When isolated islets were treated with the xenobiotics listed here, several chemicals including Atrazine, BaP, BPA and PCB caused a significant induction of reactive oxygen species. However, the addition of NAC was able to quench the production of ROS by the chemical treatments. In addition, pancreatic islets pretreated with PCB126 and BPA showed a significant decrease in insulin secretion compared to the control group, confirming the important role of ROS in causing damage to the physiological function of pancreatic beta cells which lead to T2DM.

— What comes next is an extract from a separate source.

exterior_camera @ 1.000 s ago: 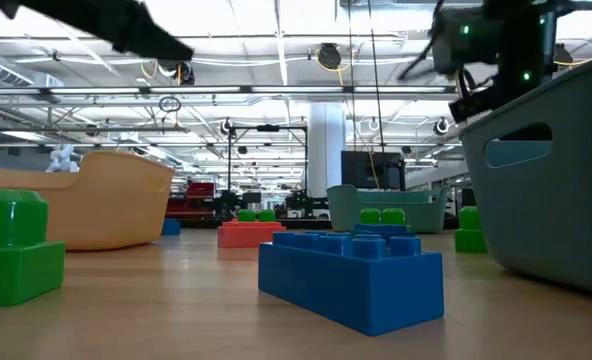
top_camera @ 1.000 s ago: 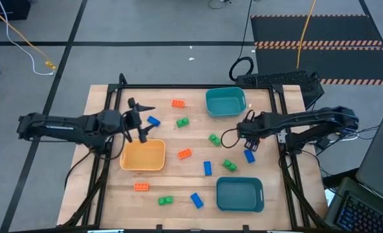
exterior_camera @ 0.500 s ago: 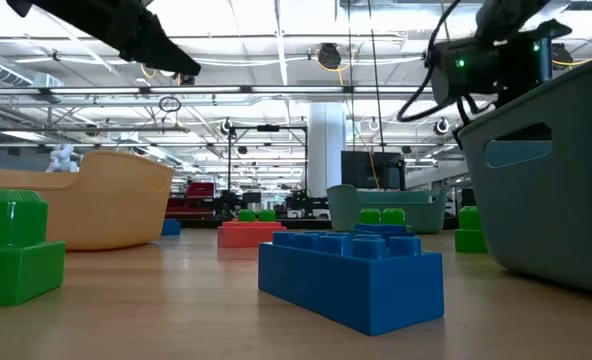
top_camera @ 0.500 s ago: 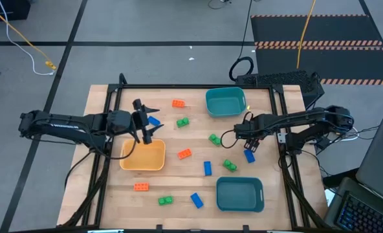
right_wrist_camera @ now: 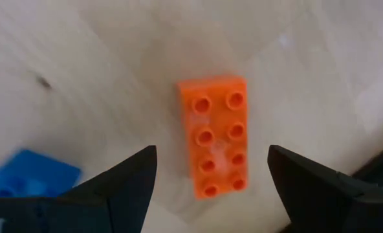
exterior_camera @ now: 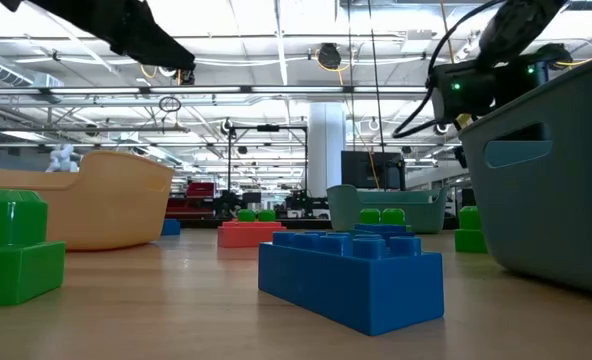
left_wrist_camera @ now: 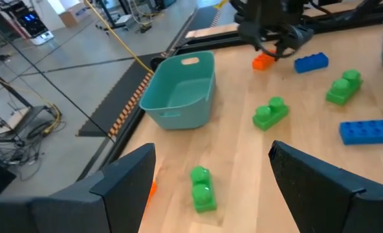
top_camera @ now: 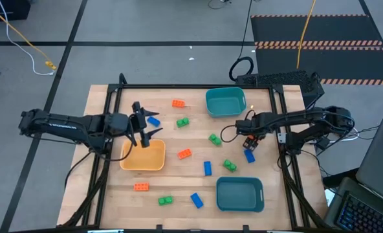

Once mastered, the isolation of the pancreas islets can be done in two hours if it is performed properly. While attempting this procedure it's important to use gradient centrifugation to purify the islets away from the other pancreatic debris. Following this procedure, other methods like glucose-stimulated insulin secretion can be performed in order to answer additional questions like effects of the chemicals on the physiological functions of the pancreas islets.
After its development, this technique paved the way for researchers in the field of toxicology to explore diabetogenic potentials of the environmental chemicals in isolated mouse pancreas islet cells. After watching this video, you should have a good understanding of how to isolate the mouse pancreas islets and use these islet cells for identification.